An additional medical health system being worked in by Telesofia Medical is the construction of a personal calculator, intended for use by anyone, that provides various recommendations for improving his or her health. The product’s alpha version, developed together with the ‘Tribune’ (a giant American publisher and distributor) and with the support of the BIRD Foundation, has already been launched in the United States. This development is also based on features and animations that make up the personal instructive video clips.
“The development of personalized health care, combined with the global trend of helping patients leave hospital to receive better treatment at home, enables our company to expand and grow”, says Dr.
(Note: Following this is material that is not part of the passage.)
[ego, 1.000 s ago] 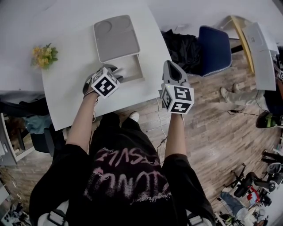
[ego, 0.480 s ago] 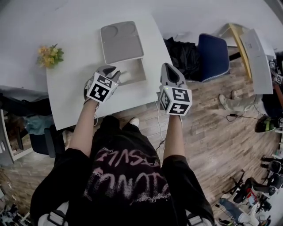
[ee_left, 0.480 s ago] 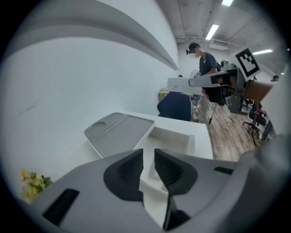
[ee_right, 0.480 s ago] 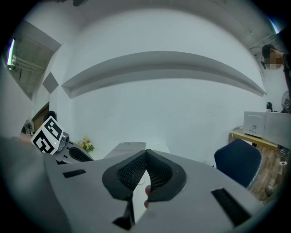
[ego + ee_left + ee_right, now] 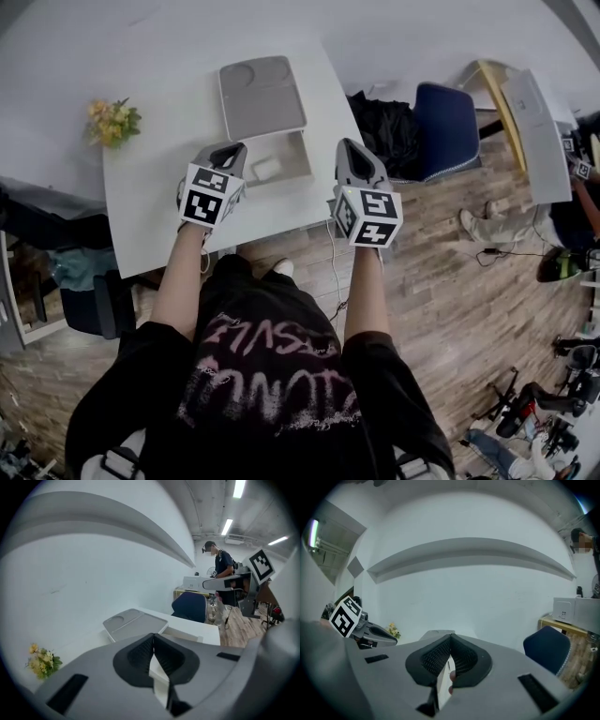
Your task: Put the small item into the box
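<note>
Head view puts the item, a small white block, inside the open box on the desk. The lid lies flat just beyond it. I judge the placing itself done, so the step in hand is getting clear of the box.

The left tongs have just been closing and now sit tip to tip. The left gripper view shows nothing between them. The right tongs are pinched together as well. A pinkish speck shows through the slit behind their pads, and I cannot tell what it is.

To do this well, I would take the left tongs up and off without brushing the near wall of the box, since a nudge could shift it or tip the item out. I would hold both pairs shut so that no pad catches the rim. The right tongs have no job here and are best held off to the side.

The item lies just right of the left tongs' tip and apart from it. It is well left of the right tongs, so roughly between the two. In the left gripper view the tongs' own body hides the item, and only the lid and part of the box show past the tips.
</note>
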The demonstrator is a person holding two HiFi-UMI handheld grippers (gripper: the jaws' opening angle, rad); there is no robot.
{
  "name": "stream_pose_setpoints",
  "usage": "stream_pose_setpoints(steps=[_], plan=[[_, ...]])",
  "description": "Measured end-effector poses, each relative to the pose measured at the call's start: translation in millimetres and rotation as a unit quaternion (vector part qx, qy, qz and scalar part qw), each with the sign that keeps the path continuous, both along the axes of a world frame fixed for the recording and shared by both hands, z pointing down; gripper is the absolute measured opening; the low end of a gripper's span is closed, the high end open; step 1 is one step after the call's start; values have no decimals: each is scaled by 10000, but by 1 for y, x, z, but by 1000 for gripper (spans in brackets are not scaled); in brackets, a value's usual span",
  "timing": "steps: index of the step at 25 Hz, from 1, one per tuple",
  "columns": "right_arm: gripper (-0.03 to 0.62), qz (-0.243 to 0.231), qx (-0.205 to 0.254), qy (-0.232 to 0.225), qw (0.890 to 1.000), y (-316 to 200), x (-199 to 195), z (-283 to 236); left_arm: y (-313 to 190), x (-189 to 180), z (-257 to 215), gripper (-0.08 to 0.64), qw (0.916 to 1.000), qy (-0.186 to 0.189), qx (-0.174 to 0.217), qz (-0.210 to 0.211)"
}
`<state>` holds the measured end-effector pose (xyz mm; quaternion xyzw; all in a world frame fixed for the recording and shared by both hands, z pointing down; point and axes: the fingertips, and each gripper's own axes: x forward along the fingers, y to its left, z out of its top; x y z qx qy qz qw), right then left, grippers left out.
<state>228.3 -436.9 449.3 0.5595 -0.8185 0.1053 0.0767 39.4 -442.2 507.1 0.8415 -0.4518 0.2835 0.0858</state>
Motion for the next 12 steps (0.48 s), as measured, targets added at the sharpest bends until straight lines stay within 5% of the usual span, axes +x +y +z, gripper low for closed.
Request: stream_pose_setpoints(steps=[12], plan=[[9,66,147,66,9998,10,-4,-16,0,-10,-65,3,9954,572,618,-457]])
Cohen. “Telesofia Medical is at the sales stage and the majority of our commercial activity is focused on the United States and Europe.”
“We are happy to support projects that aid the streamlining of the health system and the strengthening of the bond of trust between the physician and the patient”, emphasizes BIRD Foundation Executive Director, Eitan Yudilevich. “We welcome the Foundation’s investment in the Telesofia and MedAware projects in conjunction with their American partners Becton Dickinson and the ‘Tribune’ and wish them much success in their lifesaving mission.”